Return all the lines below exactly. Any picture among them is omitted.

- [Collected data]:
***

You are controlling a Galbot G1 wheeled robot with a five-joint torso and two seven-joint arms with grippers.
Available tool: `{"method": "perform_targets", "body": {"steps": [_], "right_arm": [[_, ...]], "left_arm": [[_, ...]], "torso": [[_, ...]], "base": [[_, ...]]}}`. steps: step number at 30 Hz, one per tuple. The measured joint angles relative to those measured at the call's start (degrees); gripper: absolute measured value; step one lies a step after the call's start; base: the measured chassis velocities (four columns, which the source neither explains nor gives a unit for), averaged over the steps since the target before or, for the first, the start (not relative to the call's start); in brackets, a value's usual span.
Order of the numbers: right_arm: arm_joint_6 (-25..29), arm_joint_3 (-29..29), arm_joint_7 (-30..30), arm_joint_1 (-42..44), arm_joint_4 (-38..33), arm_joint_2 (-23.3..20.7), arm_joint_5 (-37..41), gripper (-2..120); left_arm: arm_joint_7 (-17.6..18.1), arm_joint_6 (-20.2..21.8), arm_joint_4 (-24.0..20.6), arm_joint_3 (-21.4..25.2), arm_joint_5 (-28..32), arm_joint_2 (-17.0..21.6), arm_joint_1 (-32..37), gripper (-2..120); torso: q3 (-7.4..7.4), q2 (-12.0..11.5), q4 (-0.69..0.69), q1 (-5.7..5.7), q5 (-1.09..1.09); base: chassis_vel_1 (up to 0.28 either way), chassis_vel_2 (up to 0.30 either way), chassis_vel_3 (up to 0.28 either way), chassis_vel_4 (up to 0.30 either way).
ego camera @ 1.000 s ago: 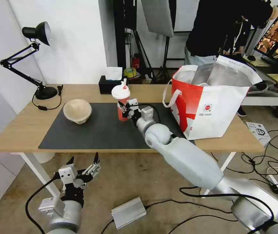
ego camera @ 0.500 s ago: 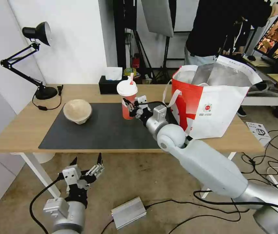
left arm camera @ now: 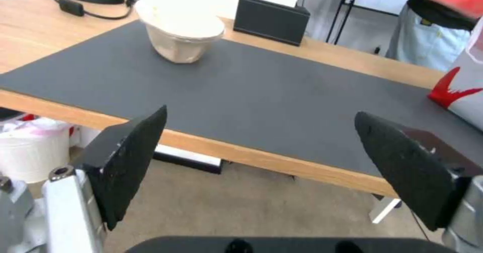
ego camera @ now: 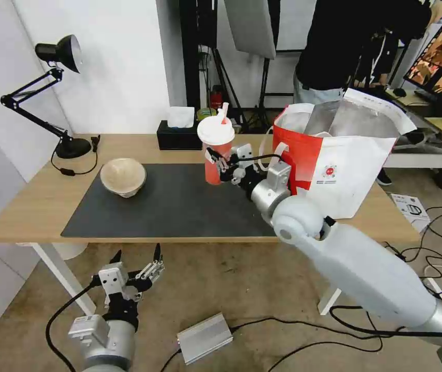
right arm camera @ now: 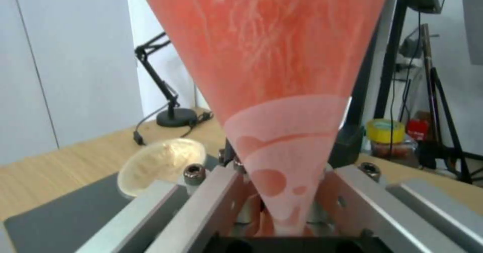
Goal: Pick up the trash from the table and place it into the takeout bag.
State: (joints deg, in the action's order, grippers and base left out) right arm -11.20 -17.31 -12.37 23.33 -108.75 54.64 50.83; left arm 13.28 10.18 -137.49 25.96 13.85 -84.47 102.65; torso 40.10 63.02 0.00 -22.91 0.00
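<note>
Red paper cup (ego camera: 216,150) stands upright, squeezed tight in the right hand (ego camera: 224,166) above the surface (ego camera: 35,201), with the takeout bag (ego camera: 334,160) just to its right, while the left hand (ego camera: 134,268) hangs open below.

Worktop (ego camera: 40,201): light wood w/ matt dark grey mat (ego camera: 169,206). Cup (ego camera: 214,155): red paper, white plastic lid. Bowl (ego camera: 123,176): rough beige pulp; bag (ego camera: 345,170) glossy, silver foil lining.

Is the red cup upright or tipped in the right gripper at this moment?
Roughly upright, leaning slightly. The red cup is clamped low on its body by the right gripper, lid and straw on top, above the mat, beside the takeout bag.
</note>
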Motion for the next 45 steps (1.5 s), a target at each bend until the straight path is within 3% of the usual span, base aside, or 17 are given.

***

- [Exercise solution]:
You are controlling a Galbot G1 wheeled robot with a five-joint torso and two seven-joint arms with grippers.
Available tool: `{"method": "perform_targets", "body": {"steps": [_], "right_arm": [[_, ...]], "left_arm": [[_, ...]], "torso": [[_, ...]], "base": [[_, ...]]}}`. steps: step number at 30 Hz, one per tuple. The measured joint angles relative to those measured at the call's start (degrees); gripper: absolute measured value; step one lies a step after the call's start; base: the measured chassis velocities (four columns, which the source neither explains nor gives a unit for), averaged over the steps since the target before or, for the first, the start (not relative to the call's start); in brackets, a value's usual span.
Order of the numbers: right_arm: arm_joint_6 (-25..29), arm_joint_3 (-29..29), arm_joint_7 (-30..30), arm_joint_1 (-42..44), arm_joint_4 (-38..33), arm_joint_2 (-23.3..20.7), arm_joint_5 (-37..41), gripper (-2..120); left_arm: arm_joint_7 (-17.6..18.1), arm_joint_6 (-20.2..21.8), arm_joint_4 (-24.0..20.6), arm_joint_3 (-21.4..25.2), arm_joint_5 (-28..32), arm_joint_2 (-17.0..21.6), arm_joint_1 (-32..37), gripper (-2..120); torso: q3 (-7.4..7.4), q2 (-12.0..11.5), q4 (-0.69..0.69), q1 (-5.7..5.7), q5 (-1.09..1.09); base: chassis_vel_1 (up to 0.28 either way), chassis_vel_2 (up to 0.30 either way), chassis_vel_3 (up to 0.28 either way), chassis_vel_4 (up to 0.30 either way).
ego camera @ 1.000 s ago: 
ego camera @ 0.500 s ago: 
left arm camera @ now: 
ego camera @ now: 
right arm camera @ now: 
Goal: Pick up the trash from the table and place it into the takeout bag.
State: (joints deg, in the action's order, grippers and base left out) right arm -11.20 -17.31 -12.37 23.33 -108.75 54.64 50.83; left arm 13.28 10.18 -137.49 25.96 13.85 -84.47 102.65; torso 40.10 63.02 0.00 -22.91 0.00
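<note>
Red paper cup (ego camera: 216,150) stands upright, squeezed tight in the right hand (ego camera: 224,166) above the surface (ego camera: 35,201), with the takeout bag (ego camera: 334,160) just to its right, while the left hand (ego camera: 134,268) hangs open below.

Worktop (ego camera: 40,201): light wood w/ matt dark grey mat (ego camera: 169,206). Cup (ego camera: 214,155): red paper, white plastic lid. Bowl (ego camera: 123,176): rough beige pulp; bag (ego camera: 345,170) glossy, silver foil lining.

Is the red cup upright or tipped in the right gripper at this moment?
Roughly upright, leaning slightly. The red cup is clamped low on its body by the right gripper, lid and straw on top, above the mat, beside the takeout bag.
</note>
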Motion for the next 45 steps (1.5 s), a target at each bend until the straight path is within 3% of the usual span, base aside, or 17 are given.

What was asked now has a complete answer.